[Saved entries]
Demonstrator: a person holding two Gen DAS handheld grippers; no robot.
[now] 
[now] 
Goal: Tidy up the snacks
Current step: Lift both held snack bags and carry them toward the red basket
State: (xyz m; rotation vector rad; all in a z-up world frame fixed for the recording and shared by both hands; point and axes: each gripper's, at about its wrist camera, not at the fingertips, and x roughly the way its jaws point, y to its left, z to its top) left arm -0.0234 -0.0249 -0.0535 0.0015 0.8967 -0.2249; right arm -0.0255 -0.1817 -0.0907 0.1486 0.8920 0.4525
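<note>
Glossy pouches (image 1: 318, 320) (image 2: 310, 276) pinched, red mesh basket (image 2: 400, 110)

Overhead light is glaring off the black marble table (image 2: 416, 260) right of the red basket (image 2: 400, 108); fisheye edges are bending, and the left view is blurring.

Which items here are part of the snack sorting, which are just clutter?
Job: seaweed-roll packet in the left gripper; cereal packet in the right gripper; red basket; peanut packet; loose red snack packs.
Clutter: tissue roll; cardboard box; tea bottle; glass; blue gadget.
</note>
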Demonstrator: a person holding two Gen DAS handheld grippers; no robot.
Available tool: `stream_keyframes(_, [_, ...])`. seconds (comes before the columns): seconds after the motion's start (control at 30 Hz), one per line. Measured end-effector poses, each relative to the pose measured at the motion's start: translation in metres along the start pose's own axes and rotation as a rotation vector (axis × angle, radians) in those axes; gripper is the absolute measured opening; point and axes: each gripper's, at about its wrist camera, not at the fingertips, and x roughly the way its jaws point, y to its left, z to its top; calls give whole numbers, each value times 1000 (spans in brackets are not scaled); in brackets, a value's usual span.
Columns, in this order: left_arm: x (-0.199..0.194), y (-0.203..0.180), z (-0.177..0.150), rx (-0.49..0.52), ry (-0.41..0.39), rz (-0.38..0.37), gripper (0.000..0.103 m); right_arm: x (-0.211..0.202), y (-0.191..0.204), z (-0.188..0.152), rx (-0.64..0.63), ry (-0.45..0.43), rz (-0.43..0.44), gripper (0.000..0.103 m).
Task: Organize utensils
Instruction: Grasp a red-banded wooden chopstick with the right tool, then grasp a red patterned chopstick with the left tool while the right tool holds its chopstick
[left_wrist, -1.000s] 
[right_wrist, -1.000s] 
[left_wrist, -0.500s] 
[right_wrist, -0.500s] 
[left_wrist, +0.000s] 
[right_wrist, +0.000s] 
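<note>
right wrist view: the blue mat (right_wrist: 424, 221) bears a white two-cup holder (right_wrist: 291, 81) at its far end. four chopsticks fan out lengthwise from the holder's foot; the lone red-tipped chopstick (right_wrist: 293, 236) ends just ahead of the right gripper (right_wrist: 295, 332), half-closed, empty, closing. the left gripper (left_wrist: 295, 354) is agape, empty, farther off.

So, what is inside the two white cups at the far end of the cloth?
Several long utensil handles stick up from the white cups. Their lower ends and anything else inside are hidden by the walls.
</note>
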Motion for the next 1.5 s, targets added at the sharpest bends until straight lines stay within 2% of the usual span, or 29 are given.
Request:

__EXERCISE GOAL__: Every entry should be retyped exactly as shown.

__YOUR SOLUTION__:
Demonstrator: a person holding two Gen DAS handheld grippers; no robot.
[now] 
[now] 
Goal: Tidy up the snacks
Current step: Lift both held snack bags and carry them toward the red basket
State: (xyz m; rotation vector rad; all in a z-up world frame fixed for the recording and shared by both hands; point and axes: each gripper's, at about its wrist camera, not at the fingertips, and x roughly the way its jaws point, y to its left, z to its top) left arm -0.0234 -0.0249 -0.0535 0.0015 0.8967 -0.2249; right arm -0.0255 -0.1817 -0.0907 0.1486 0.8920 0.4525
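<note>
Glossy pouches (image 1: 318, 320) (image 2: 310, 276) pinched, red mesh basket (image 2: 400, 110)

Overhead light is glaring off the black marble table (image 2: 416, 260) right of the red basket (image 2: 400, 108); fisheye edges are bending, and the left view is blurring.

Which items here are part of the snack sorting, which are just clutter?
Job: seaweed-roll packet in the left gripper; cereal packet in the right gripper; red basket; peanut packet; loose red snack packs.
Clutter: tissue roll; cardboard box; tea bottle; glass; blue gadget.
</note>
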Demonstrator: a person holding two Gen DAS handheld grippers; no robot.
Available tool: `stream_keyframes(_, [_, ...])`. seconds (comes before the columns): seconds after the motion's start (control at 30 Hz), one per line. Measured end-effector poses, each relative to the pose measured at the motion's start: translation in metres along the start pose's own axes and rotation as a rotation vector (axis × angle, radians) in those axes; gripper is the absolute measured opening; point and axes: each gripper's, at about its wrist camera, not at the fingertips, and x roughly the way its jaws point, y to its left, z to its top; calls give whole numbers, each value times 1000 (spans in brackets are not scaled); in brackets, a value's usual span.
Columns, in this order: left_arm: x (-0.199..0.194), y (-0.203..0.180), z (-0.177..0.150), rx (-0.49..0.52), ry (-0.41..0.39), rz (-0.38..0.37), gripper (0.000..0.103 m); right_arm: x (-0.211..0.202), y (-0.191..0.204), z (-0.188..0.152), rx (-0.64..0.63), ry (-0.45..0.43), rz (-0.43..0.44), gripper (0.000..0.103 m).
Task: Organize utensils
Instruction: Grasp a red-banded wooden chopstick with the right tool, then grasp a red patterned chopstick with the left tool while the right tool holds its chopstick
[left_wrist, -1.000s] 
[right_wrist, -1.000s] 
[left_wrist, -0.500s] 
[right_wrist, -0.500s] 
[left_wrist, +0.000s] 
[right_wrist, +0.000s] 
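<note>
right wrist view: the blue mat (right_wrist: 424, 221) bears a white two-cup holder (right_wrist: 291, 81) at its far end. four chopsticks fan out lengthwise from the holder's foot; the lone red-tipped chopstick (right_wrist: 293, 236) ends just ahead of the right gripper (right_wrist: 295, 332), half-closed, empty, closing. the left gripper (left_wrist: 295, 354) is agape, empty, farther off.

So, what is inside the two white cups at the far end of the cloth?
Several long utensil handles stick up from the white cups. Their lower ends and anything else inside are hidden by the walls.
</note>
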Motion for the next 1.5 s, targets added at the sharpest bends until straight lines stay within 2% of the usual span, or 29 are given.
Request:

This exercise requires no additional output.